# Rochester, NY Greenberg show 2014 canceled Again



## ravex1049 (Dec 19, 2011)

I know many hate the Greenberg shows, but it's close to me so I had been going just to look.
Anyway because they were selling, then didn't sell the building the show uses, it is once again canceled for 2014. If others know of decent shows around Western NY, post here.
note: the one on Lyell Ave and the one in the church basement in the city don't sound very safe.

http://www.greenbergshows.com/shows/2014/2014-03-08.html


----------



## briangcc (Oct 11, 2012)

There's one this weekend at the Erie County Fairgrounds in Hamburg. Sat 10-5 and Sun 10-4.

This is usually the smaller of the two shows held at the Fairgrounds, the one in November is usually packed pretty tight. Not sure on the Hearthstone Manor show in Depew/Cheektowaga... In years past we've picked up a few bargains there too.


**I am in no way affiliated with the show in Hamburg, just happen to know its coming up as I'll be there with my family perusing the layouts and vendors


----------



## D&J Railroad (Oct 4, 2013)

ravex1049 said:


> I know many hate the Greenberg shows, but it's close to me so I had been going just to look.
> Anyway because they were selling, then didn't sell the building the show uses, it is once again canceled for 2014. If others know of decent shows around Western NY, post here.
> note: the one on Lyell Ave and the one in the church basement in the city don't sound very safe.
> 
> http://www.greenbergshows.com/shows/2014/2014-03-08.html


I don't think its a "hate" thing. Just that the Greenberg shows try to cover to many hobbies with too little of any of them to draw a big crowd. Model railroaders see it as Christmas tree train sets with a few other vendors selling modelers stuff, but not enough that they would pay the door fee to get in. The doll collector crowd doesn't see the quality of dolls offered by Greenberg shows to draw their interest. Basically, Greenberg is a traveling Toys are Us show.


----------



## briangcc (Oct 11, 2012)

From an exhibitor perspective, "hate" is probably too kind of a word to use when describing Greenberg shows....or at least the one that they used to hold at the Buffalo Convention Center.

I was there with my father as part of a train club exhibiting our layout. We had on our name badges, club shirts, and could see our layout from the entrance which just happened to have our logo on it which coincidentally matched the shirt I was wearing. Do you think security would allow us in early to get the trains running ahead of the crowds? Nope, not allowed on the show floor! And boy did we hear it when the show opened and trains weren't running.

The club I belonged to at the time had a rather heated discussion about doing future shows with the name Greenberg attached to it. I don't believe we participated in one after that as other members had similar experiences.


----------



## D&J Railroad (Oct 4, 2013)

briangcc said:


> From an exhibitor perspective, "hate" is probably too kind of a word to use when describing Greenberg shows....or at least the one that they used to hold at the Buffalo Convention Center.
> 
> I was there with my father as part of a train club exhibiting our layout.
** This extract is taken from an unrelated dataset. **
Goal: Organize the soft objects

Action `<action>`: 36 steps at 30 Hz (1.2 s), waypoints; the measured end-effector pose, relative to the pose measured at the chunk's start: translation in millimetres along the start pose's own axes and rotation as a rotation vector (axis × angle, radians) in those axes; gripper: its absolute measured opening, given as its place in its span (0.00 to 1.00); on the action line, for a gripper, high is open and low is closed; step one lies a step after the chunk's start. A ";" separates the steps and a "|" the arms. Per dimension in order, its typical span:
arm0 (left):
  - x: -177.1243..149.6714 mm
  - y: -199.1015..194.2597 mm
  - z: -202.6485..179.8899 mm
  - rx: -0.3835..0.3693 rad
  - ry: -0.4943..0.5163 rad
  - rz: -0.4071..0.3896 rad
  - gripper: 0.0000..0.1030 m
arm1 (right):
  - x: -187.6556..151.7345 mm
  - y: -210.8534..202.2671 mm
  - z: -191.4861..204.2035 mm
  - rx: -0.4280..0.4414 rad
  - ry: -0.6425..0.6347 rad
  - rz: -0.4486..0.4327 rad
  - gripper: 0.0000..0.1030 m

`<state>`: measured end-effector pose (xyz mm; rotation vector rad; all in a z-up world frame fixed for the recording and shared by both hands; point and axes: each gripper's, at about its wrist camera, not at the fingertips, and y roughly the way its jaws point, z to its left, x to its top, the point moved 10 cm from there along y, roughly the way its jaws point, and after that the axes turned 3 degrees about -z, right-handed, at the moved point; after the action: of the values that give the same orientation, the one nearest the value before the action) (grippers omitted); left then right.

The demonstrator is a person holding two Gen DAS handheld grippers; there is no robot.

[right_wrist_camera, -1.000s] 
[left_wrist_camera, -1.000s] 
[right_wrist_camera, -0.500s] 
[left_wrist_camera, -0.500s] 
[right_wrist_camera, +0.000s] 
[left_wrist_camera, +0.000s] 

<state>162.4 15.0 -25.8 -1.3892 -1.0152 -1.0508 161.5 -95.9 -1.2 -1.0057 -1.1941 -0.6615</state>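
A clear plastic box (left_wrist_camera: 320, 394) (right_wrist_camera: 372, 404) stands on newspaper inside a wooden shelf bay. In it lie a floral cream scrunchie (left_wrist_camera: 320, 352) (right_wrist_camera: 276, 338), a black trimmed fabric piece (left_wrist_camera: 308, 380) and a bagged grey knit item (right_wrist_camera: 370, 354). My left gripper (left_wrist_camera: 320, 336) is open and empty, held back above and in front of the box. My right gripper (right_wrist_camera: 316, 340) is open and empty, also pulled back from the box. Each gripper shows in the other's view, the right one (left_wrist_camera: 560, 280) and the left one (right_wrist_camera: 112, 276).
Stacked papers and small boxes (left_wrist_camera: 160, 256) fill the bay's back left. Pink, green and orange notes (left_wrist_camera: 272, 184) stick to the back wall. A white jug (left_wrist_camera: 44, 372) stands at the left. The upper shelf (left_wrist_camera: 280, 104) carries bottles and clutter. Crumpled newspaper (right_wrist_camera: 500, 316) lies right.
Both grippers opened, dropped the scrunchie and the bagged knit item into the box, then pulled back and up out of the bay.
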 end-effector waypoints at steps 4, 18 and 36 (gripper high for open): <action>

We had on our name badges, club shirts, and could see our layout from the entrance which just happened to have our logo on it which coincidentally matched the shirt I was wearing. Do you think security would allow us in early to get the trains running ahead of the crowds? Nope, not allowed on the show floor! And boy did we hear it when the show opened and trains weren't running.
> 
> The club I belonged to at the time had a rather heated discussion about doing future shows with the name Greenberg attached to it. I don't believe we participated in one after that as other members had similar experiences.


I think they do that for security of all the vendors products. Ya let some people wander around the show place before everybody is there, and products dissappear from under the tarps and covers. Ya really don't know who is supposed to be behind all the tables, so don't allow anybody in until everybody is ready to go in. That's the world we live in now.


----------



## briangcc (Oct 11, 2012)

I can understand that...if they were doing it for all the exhibitors. They weren't. Others were walking the floor without any escort. We had ID to show we belonged on the floor before the show opened and weren't allowed in :dunno:

I will say out of all the shows I've done in Western New York and Southern Ontario, it was only the Greenberg show that gave the group fits and it was, to the best of my knowledge, the first & last time the club participated in a Greenberg show.


----------



## ravex1049 (Dec 19, 2011)

Have you been to the RIT show?


----------



## gunrunnerjohn (Nov 10, 2010)

D&J Railroad said:


> I think they do that for security of all the vendors products. Ya let some people wander around the show place before everybody is there, and products dissappear from under the tarps and covers. Ya really don't know who is supposed to be behind all the tables, so don't allow anybody in until everybody is ready to go in. That's the world we live in now.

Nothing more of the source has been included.